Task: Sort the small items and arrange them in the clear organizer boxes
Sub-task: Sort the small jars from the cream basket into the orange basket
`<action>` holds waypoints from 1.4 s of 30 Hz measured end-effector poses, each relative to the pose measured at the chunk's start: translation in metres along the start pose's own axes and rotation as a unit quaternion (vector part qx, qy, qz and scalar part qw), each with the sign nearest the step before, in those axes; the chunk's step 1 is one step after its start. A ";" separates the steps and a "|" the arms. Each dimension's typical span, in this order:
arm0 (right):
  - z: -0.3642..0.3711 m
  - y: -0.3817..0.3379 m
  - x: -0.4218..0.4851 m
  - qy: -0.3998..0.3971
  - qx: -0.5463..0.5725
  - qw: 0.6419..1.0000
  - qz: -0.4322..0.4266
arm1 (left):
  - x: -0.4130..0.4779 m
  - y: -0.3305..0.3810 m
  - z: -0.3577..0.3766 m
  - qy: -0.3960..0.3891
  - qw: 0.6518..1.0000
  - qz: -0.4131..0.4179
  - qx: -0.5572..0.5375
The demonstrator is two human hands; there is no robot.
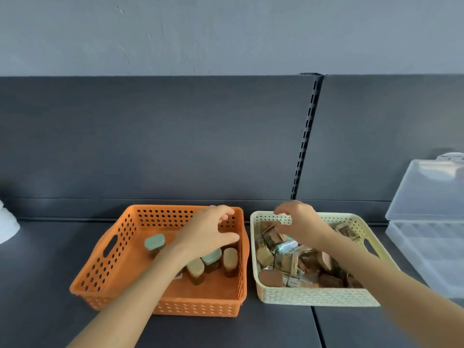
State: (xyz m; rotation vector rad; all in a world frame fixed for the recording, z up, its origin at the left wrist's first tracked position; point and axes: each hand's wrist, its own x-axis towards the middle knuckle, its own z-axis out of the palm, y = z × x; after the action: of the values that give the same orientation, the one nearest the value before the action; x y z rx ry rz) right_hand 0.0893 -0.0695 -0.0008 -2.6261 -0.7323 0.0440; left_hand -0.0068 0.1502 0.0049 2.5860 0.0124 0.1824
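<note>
An orange perforated basket (115, 259) holds several small jars with green or tan lids (195, 270), one green-lidded jar (155, 243) standing apart. My left hand (208, 232) hovers over the basket's right side, fingers and thumb spread in a loose curve, holding nothing. To the right stands a cream woven basket (313, 296) full of small brown packets and blocks (286, 262). My right hand (298, 219) hangs above its far left part, fingers loosely curled downward, empty. A clear organizer box (426, 247) with its lid raised sits at the far right.
Both baskets rest on a dark grey shelf (37, 285) with a dark back panel and a slotted upright (305, 139). A white object (7, 224) shows at the left edge. A seam in the shelf (317, 327) runs below the cream basket.
</note>
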 end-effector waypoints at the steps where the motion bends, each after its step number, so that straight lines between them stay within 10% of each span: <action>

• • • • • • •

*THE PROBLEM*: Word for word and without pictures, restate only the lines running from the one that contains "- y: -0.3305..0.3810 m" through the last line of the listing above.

*PROBLEM SOLUTION*:
  - y: -0.3305..0.3810 m
  - z: -0.3577..0.3766 m
  - qy: -0.3960..0.3891
  - qw: 0.6518..1.0000
  - qz: -0.4131..0.4179
  - qx: -0.5572..0.5375
The demonstrator is two human hands; there is no robot.
State: (xyz m; rotation vector rad; all in a world frame fixed for the recording, z up, its origin at the left wrist's first tracked position; point and axes: each hand's wrist, its own x-axis towards the middle knuckle, its own z-axis out of the palm, y = z × x; after the action: of the values that give the same orientation, the one nearest the value before the action; x y z rx ry rz) right_hand 0.0893 -0.0695 -0.0008 -2.6261 -0.7323 0.0440; left_hand -0.0068 0.1502 0.0049 2.5860 0.0124 0.1824
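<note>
An orange perforated basket (115, 259) holds several small jars with green or tan lids (195, 270), one green-lidded jar (155, 243) standing apart. My left hand (208, 232) hovers over the basket's right side, fingers and thumb spread in a loose curve, holding nothing. To the right stands a cream woven basket (313, 296) full of small brown packets and blocks (286, 262). My right hand (298, 219) hangs above its far left part, fingers loosely curled downward, empty. A clear organizer box (426, 247) with its lid raised sits at the far right.
Both baskets rest on a dark grey shelf (37, 285) with a dark back panel and a slotted upright (305, 139). A white object (7, 224) shows at the left edge. A seam in the shelf (317, 327) runs below the cream basket.
</note>
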 end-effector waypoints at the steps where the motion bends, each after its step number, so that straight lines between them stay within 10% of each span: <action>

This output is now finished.